Agree that the situation when the surface suddenly falls under your feet is quite unlikely.

Note: scaffolds in gyms usually assembled from a beam, strapped with staples. The platform is laid directly on the screed and covered with a hard rubber sheet. In general, if a fallen bar breaks through the floor, this indicates either a gross violation building codes, or about poor discipline of athletes training with large weights outside the platform.

  • rotten boards. The picture is typical for houses built more than half a century ago. Harmless antiseptics were not yet available at that time, and creosote and impregnations based on petroleum products were not used in residential premises.
  • cracked boards. Actually, in this case, we do not have a hole in the floor, but a gap.

  • Defects in slabs and screeds due to flaws in their casting or laying. IN apartment buildings gaps between hollow core panels predominate in this category.
  • Finally, holes are punched in ceilings for laying communications - during construction or overhaul. They, of course, also have to be sealed - for reasons of heat and sound insulation.

elimination

How to fix holes in a concrete floor? In the general case, it is quite logical to use the same concrete for this. More precisely, a cement-sand mixture.

Hollows in the screed

  1. The pothole is cleared of debris and dusted with a vacuum cleaner.
  2. If you have it on hand, it would be a great idea to prime the recess. This will improve adhesion to the cement-sand mortar.
  3. Then the pothole is filled with mortar; the surface is smoothed with a spatula, trowel or ordinary plank. The ratio of cement and sand suitable for these purposes is 1:3.
  4. With a large volume of potholes, you can use a backfill made of fragments of bricks, stones and rubble.

As you can see, there are no universal solutions for all occasions. Everything is determined by the cause of the problem.

You can learn a little more about floor repair from the video in this article. Good luck!

" width="640" height="360" frameborder="0" allowfullscreen="allowfullscreen">

Good afternoon. I have a hole in the floor around the riser after the repair. Rats constantly climb out of it, since I live on the first floor. Tell me what and most importantly how to close a hole in the concrete floor so that these rodents no longer enter the apartment.

This problem occurs in many residents of old houses that have basements. At the same time, it should immediately be noted that the use of toxic substances practically does not help. It is necessary to completely block the access of rodents to the apartment, which means that you need to close up a hole in the concrete floor using materials that rats cannot gnaw through.

Preparation

First of all, you should examine the room and determine if there are other openings through which rodents enter the room. The fact is that in some old houses the sunbed, which departs from the riser pipe, is located below the floor level. Therefore, there may be several holes, which are used by rats.

Usually access to the basements of such buildings is difficult or there is almost no approach to a specific place. Given this, it is necessary to work on expanding the hole so that it can be sealed from above.
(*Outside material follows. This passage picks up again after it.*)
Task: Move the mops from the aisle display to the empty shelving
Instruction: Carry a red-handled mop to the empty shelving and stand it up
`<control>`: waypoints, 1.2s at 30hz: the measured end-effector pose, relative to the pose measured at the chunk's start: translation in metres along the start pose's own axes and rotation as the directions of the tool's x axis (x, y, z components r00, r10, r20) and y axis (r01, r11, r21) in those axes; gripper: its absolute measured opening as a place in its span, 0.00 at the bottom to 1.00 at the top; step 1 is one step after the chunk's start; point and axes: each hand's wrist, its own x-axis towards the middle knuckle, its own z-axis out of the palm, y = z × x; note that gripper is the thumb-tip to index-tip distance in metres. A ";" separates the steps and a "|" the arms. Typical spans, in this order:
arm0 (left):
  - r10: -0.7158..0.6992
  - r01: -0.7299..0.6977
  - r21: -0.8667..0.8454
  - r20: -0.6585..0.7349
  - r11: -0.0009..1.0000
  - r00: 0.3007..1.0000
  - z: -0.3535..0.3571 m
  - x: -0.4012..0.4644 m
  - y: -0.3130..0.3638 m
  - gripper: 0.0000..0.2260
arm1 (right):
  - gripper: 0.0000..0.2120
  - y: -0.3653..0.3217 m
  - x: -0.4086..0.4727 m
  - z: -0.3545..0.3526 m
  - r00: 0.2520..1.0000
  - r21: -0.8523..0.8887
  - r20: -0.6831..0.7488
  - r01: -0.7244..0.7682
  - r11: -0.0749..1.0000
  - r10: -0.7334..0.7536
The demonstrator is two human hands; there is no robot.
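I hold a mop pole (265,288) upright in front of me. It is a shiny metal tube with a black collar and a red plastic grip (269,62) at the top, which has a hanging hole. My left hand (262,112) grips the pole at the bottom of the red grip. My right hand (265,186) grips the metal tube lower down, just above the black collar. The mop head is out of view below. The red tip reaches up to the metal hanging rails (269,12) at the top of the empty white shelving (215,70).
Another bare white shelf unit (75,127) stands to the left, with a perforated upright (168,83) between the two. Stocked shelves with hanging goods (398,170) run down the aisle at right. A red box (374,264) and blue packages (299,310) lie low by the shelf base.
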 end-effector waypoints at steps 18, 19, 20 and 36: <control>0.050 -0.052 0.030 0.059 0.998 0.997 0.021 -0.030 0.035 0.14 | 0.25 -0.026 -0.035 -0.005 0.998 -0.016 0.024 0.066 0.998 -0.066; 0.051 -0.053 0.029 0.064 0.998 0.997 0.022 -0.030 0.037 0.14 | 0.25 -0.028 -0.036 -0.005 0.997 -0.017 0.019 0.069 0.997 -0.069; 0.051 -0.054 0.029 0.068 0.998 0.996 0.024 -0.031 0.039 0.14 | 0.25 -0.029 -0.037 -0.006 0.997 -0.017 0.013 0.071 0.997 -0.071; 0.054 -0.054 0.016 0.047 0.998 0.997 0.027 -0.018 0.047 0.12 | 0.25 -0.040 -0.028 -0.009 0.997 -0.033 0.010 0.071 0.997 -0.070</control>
At the same time, it is very important to do this in such a way that a kind of funnel with a narrow neck to the bottom is formed. This will make it easier to seal holes in the concrete floor without worrying that the created plug will fall out after a certain time.

Advice! Since all work will be done near the pipes, you must be very careful not to damage them. Many homes have long had plastic plumbing systems that do not tolerate physical impact very well.

materials

To complete the work you will need:

  • cement;
  • sand;
  • water;
  • gravel;
  • pieces of reinforcement or thick wire;
  • small plywood, although glass can also be used in the case of rats.

It must be said right away that when deciding how to seal holes in a concrete floor, preference should be given to concrete solutions. The fact is that rats cannot gnaw through rubble, and in addition to glass, you can get the maximum result.

Reinforcement

At this stage, you need to lay plywood or glass on the bottom of the resulting funnel. This overlap will serve to hold the solution in the hole and perform the function of a kind of formwork.

Next, place the armature. Usually it is used only in cases where the hole in the floor is too large. It strengthens the cork and serves to connect with the floor slabs. If the floor is made of two panels, then it is installed in the space between them. Some masters prefer to use a reinforcing mesh. This is considered an ideal option, but it is not worth buying it only for such purposes.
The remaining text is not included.